Work instruction: Omit the pictures and reproduce the rest of the listing exactly.
####
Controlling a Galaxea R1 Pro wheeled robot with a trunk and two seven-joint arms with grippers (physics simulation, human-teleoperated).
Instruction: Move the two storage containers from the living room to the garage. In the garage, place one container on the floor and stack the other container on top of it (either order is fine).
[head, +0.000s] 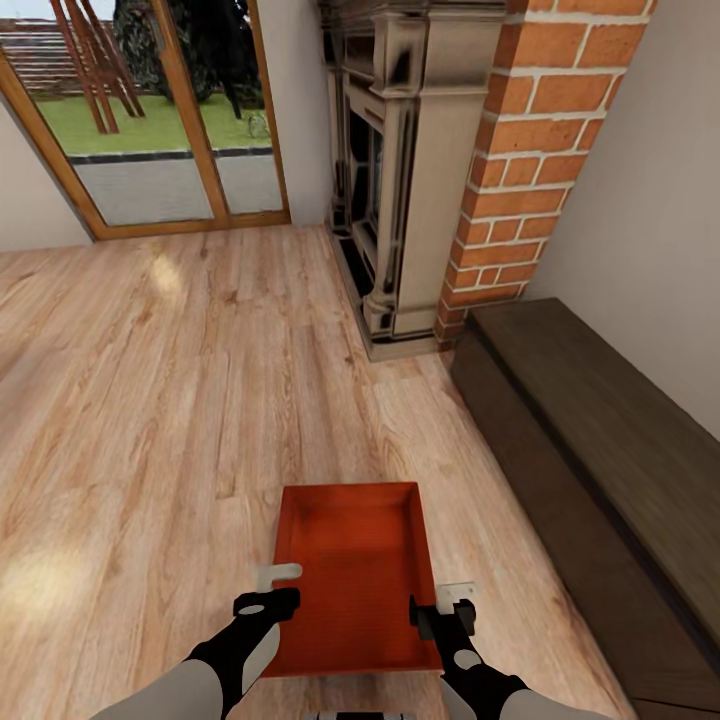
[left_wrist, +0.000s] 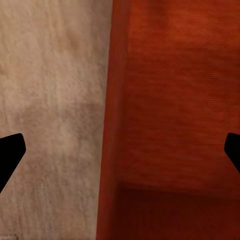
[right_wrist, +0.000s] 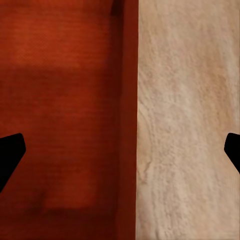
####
Solution:
Controlling a Galaxea R1 Pro wheeled robot with a trunk and two seven-joint arms with grippers (physics simulation, human-teleoperated).
Instruction: Move the two storage containers from the living room to the garage. In the garage, place one container on the floor and stack the other container on top of it (either order is fine).
[head, +0.000s] 
[left_wrist, +0.000s] 
[right_wrist, +0.000s] 

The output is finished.